Join Mike Benkovich for an in-depth discussion in this video Autoscale, part of Azure Enterprise Development: 2 Application Services.
- [Narrator] Let's talk about hosting plans. Inside of Azure, if we look at our Features over here and scroll down, we'll see that under Settings, we have a couple that are interesting looking. Scale up and scale out. For the scale up, this is where I can choose the hosting plan that I'm running on. This machine right now is running on my hosting plan, which is free because I like having free stuff. And if I look at the hosting plan, I can see that it's actually running pretty high memory percentage. I've got the CPU. I don't have a lot of capabilities that are there but what I want to do is, I want to be able to change that and maybe go with something that has a few more features.
The scale up option is where I can choose the size of machine I want to run and if you remember, when we created this, there's a number of different options, all the way from the free ones, where we have a shared infrastructure and one gig of storage on up. If I want my own custom domain, I have to be at least on the shared plan. Notice the shared plan has a monthly cost. So that's a, if you're using an Azure trial, that's where you're going to use that many credits in Azure. Basic adds SSL. It also adds up to three instances. So I can scale up the number of instances that are running and I have 10 gig of storage on each of these.

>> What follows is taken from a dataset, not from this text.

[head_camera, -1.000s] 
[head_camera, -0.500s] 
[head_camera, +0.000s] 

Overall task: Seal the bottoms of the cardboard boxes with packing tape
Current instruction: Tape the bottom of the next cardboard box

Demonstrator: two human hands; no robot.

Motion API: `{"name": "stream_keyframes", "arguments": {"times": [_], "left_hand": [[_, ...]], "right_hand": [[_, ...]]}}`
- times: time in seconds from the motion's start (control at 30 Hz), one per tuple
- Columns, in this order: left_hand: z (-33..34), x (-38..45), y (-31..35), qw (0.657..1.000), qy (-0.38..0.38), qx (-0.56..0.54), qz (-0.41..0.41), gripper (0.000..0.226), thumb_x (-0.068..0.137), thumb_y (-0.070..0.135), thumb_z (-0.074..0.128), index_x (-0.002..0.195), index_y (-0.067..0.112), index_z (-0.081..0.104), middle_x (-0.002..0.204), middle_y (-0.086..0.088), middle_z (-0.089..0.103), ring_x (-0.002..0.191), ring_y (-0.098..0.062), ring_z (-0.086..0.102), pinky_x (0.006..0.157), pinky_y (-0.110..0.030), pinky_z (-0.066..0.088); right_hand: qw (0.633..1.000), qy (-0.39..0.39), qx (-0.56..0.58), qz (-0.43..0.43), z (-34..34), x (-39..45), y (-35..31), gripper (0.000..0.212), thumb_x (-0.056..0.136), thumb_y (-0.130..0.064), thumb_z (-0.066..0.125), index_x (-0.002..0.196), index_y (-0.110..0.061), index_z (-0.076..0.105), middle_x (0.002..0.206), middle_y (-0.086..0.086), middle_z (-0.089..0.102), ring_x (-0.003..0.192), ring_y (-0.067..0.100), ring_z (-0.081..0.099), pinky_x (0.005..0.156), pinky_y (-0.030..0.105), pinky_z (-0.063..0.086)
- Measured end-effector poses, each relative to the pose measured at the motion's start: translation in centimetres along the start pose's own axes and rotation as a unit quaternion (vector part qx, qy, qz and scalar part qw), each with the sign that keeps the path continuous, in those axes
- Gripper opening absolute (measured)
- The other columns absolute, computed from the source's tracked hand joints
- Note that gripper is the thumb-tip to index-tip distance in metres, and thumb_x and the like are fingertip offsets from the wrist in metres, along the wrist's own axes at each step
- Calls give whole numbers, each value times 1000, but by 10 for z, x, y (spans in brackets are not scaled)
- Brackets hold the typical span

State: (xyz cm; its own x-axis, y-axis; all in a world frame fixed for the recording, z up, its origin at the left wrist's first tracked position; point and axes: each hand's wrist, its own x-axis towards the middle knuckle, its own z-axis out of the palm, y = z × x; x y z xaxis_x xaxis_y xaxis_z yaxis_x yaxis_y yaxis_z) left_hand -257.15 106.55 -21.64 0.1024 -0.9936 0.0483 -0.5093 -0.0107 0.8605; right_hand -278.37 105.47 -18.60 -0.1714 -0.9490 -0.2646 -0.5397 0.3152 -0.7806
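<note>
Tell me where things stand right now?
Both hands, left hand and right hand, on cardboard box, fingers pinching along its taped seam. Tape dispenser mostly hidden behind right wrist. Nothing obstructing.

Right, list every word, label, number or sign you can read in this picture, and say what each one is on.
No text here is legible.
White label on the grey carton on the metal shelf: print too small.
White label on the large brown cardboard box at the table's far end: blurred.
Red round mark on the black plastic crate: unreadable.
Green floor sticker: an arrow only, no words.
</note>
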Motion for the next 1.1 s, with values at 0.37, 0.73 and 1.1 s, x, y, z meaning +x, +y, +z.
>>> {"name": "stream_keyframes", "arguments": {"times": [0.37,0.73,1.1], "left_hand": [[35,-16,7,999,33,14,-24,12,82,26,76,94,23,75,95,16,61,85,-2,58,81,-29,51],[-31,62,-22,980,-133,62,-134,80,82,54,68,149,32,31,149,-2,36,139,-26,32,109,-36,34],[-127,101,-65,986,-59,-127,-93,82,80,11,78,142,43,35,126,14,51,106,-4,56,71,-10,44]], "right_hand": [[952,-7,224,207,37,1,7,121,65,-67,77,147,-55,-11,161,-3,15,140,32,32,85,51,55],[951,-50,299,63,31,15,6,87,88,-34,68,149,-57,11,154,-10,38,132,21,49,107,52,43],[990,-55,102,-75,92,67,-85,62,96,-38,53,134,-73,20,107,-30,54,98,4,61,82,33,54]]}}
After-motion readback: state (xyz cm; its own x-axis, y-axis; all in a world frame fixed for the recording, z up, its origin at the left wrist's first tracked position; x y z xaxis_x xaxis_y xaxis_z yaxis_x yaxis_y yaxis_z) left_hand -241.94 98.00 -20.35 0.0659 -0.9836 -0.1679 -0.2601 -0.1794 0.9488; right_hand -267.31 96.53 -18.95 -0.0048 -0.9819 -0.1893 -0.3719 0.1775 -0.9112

It's not a lot but it is enough for some cases. The one that I recommend is going to at least the Standard and here's the reason why. It's because with Standard, you're going to see that we have five slots that we can use for our application, for staging. We have the daily backup. I've been saved a couple times where, I had a backup where I made a change to the website and it stopped working. Maybe I shouldn't do that but, if you don't have the code, you can always go to the backup, be able to restore back and then be up in business.
I can also scale up to 10 instances and I have traffic manager and what that allows me to do is to load the traffic across the different slots if I choose to. So if I wanted to do AB testing, I could have production one and then production two or maybe production two has a new version of the application. So what that traffic manager lets me do is to be able to see the performance and which site is doing a better job. I'm going to go ahead and select Standard. There's also the Premium, which is going to be much bigger, has 20 slots, 50 times you can do backups every day or the PremuimV2, which are going to be even bigger, running SSD.
So depending on the performance you need, you can go out and pick the right size machine, kind of like a T-shirt size. I have one core, two core and four core of each of these different categories and that's just the number of CPU and memory. You have to be able to see if I require that and then you can change it. But I can change the hosting plan at any time, the size. The other way that we can do scale is to have something that tells us we need, not just bigger but we also have the ability to have more. So the scale out options is where I can actually add some rules around how many instances to run.
So, by default, since I'm now on the Standard plan, I have one all the way up to 10 instances. So I could run this as 10 instances when I expect the Super Bowl to go and I have a pizza delivery and I need lots of compute, that would be a great place to use it and I can manually scale it up and I can manually scale it down. I could also add auto scale so I don't have to manually be out here doing this. So, for auto scale, I can create my scale name here, we'll call this my auto scale default rules.
I have the resource group that this is going to live in. But then I can go on and I can say here, I want to set a condition for when I want to scale up. So for instance, I want to scale up when I have a given metric from one instance all the way up to say, five instances. Or I might have a minimum of two instances going up to five and default to say, three. The type of rules you can put on here would be whether I want CPU time or you can also do other metrics, such as memory, data in or data out, if you have the disc Q-link, for instance if the disc is really spinning hard, you can add rules around that as well.
And then you have the time or aggregation, whether you want the min, max, total and then you have for how long, what the value is. So, in this case our rule is going to be when the average CPU, using the average statistic, is greater than 70% for more than 10 minutes, then increase the account by one instance. And then, cool down by five minutes when it comes back down. I could also say increase the percentage of instances or decrease the instance count too. So by doing this now, we've got our metric that we're adding and we can have multiple rules.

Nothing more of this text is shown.